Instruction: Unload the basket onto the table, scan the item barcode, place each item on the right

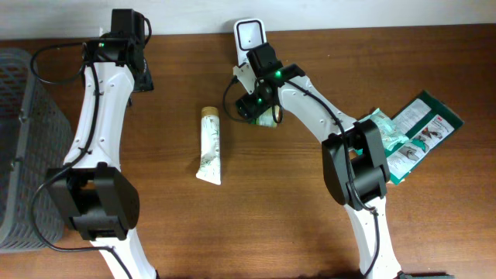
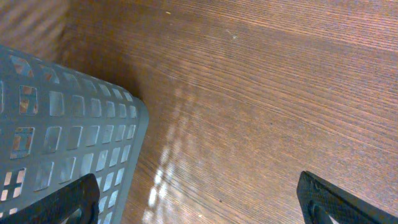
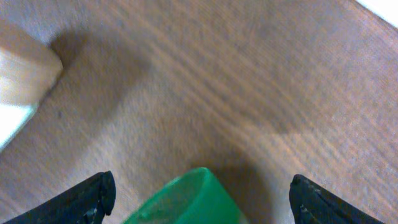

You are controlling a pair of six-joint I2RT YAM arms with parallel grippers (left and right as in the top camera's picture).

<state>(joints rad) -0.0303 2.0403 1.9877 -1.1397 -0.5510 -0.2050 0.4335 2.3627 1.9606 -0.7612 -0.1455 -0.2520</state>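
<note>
A white barcode scanner (image 1: 249, 35) stands at the table's back edge. Just in front of it my right gripper (image 1: 262, 115) hangs over a small green item (image 1: 269, 118). In the right wrist view the green item (image 3: 186, 199) lies between the wide-apart fingers (image 3: 87, 199), with a gap on each side; the gripper (image 3: 200, 200) is open. No barcode shows. A white tube with a beige cap (image 1: 209, 146) lies left of it; its cap (image 3: 22, 68) shows at the wrist view's left edge. My left gripper (image 1: 142, 77) is open over bare wood (image 2: 199, 199).
A grey mesh basket (image 1: 19, 139) stands at the left edge, close beside the left fingers (image 2: 68, 199). Green and white packets (image 1: 415, 132) lie at the right, beside the right arm's base. Both arms' bases stand near the front edge.
</note>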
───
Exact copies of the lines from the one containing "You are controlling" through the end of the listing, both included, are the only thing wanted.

- _Answer space_:
You are controlling a pair of six-joint I2RT YAM arms with parallel grippers (left and right as in the top camera's picture).

<state>(joints rad) -0.0303 2.0403 1.9877 -1.1397 -0.5510 -0.2050 0.4335 2.3627 1.9606 -0.7612 -0.1455 -0.2520</state>
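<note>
A white barcode scanner (image 1: 249, 35) stands at the table's back edge. Just in front of it my right gripper (image 1: 262, 115) hangs over a small green item (image 1: 269, 118). In the right wrist view the green item (image 3: 186, 199) lies between the wide-apart fingers (image 3: 87, 199), with a gap on each side; the gripper (image 3: 200, 200) is open. No barcode shows. A white tube with a beige cap (image 1: 209, 146) lies left of it; its cap (image 3: 22, 68) shows at the wrist view's left edge. My left gripper (image 1: 142, 77) is open over bare wood (image 2: 199, 199).
A grey mesh basket (image 1: 19, 139) stands at the left edge, close beside the left fingers (image 2: 68, 199). Green and white packets (image 1: 415, 132) lie at the right, beside the right arm's base. Both arms' bases stand near the front edge.
</note>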

For this exercise, nothing more is required.